What is a Target Market?

Target Market is a marketing term meaning the most likely buyers of a product, in the music world, this means the people who possess the qualities that make them likely to become a fan of yours. It could be that they have something in common with you, or that your music is likely to provide function or value that will give them extra incentive to follow you.

To translate the other terms used in the graphic above into music, Served Available Market are the people who follow the genre of music you make and Total Available Market is essentially everyone who listens to music. While your music could be relevant to both groups, focusing your marketing efforts on the group most likely to enjoy it will save money and effort — and yield better results in terms of establishing a long-term fanbase.

How do you find your Target Market?

The best way to start is to look at other artists who make similar music to you and who are yet to hit the mainstream. Don’t try to market towards Drake’s fanbase, because everyone has at least once listened to a Drake song — even if they aren’t normally proclined to enjoy Hip-Hop or RnB or whatever he’s making when you’re reading this. We like to call those one-off fans that muddy the waters when finding Target Markets dilution, because just like when someone pours Red Bull all over your vodka — they stop you from getting to the really good stuff.

Find the pure vodkas, the similar artists who only the real hardcore fans of the genre & music type listen to. Because of the limitations in the Facebook advertising platform when creating a target audience, you’re likely to find that a lot of the really fresh artists aren’t even available for audience analysis. We know, it’s frustrating. So gather as many artists as you can in advance to avoid lucking out with only one artist being on Facebook.

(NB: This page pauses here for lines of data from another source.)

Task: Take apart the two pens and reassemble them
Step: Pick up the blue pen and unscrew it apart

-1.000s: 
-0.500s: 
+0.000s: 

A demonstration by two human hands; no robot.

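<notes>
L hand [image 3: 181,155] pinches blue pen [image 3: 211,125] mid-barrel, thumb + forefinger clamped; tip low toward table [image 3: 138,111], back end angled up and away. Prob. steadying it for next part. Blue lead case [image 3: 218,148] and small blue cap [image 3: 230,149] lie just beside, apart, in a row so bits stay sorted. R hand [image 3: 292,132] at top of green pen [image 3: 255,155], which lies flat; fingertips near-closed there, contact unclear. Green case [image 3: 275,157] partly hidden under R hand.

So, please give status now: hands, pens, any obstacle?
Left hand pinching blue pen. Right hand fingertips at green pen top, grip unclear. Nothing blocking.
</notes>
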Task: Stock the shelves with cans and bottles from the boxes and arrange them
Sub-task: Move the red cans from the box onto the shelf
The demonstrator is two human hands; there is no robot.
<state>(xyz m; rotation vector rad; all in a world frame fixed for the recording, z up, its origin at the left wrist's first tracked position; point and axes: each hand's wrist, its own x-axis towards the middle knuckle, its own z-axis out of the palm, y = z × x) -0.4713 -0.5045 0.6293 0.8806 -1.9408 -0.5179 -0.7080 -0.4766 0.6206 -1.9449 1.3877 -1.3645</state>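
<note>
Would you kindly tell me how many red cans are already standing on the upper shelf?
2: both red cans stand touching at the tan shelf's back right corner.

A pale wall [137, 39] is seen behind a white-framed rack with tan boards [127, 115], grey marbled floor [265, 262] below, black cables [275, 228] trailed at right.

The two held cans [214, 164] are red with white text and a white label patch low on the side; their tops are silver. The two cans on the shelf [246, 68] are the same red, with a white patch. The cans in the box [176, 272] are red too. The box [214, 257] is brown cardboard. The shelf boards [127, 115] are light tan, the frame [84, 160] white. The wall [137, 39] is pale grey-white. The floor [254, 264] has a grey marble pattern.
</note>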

Segmenting the Target Market

Okay, you got your Target Market and got a nice good batch of people who are likely to gravitate towards your brand and music. These are still a lot of people, odds are you’re looking at a market of 20 000 people and up.

In traditional marketing, you would probably segment these by Gender, Ethnicity and Education to market appropriately. Since this feels kind of outdated, and a bit racist — we like to use a technique that’s commonly referred to as the sales funnel, but we prefer to call it fan funnel.

What is a fan funnel? It’s essentially the six different stages a fan goes through before they’re wholly dedicated to your artistry. We’ve found these six stages to be the following:

  • Awareness –> They know about you
  • Knowledge –> They’re ready to listen
  • Liking –> They’re ready for playlist/project
  • Preference — > They’re ready to follow
  • Conviction –> They’re ready to buy merch
  • Purchase –> They’re an artist superfan

Sometimes these happen over the course of months, sometimes within 15 minutes. It all depends on how open the potential fan is to new music and how much they in the moment feel attracted to your brand.

It’s pretty much a coin toss, and the only thing you can do to push the odds in your favour is to have great music, great visuals, great brand & market everything towards a great target audience.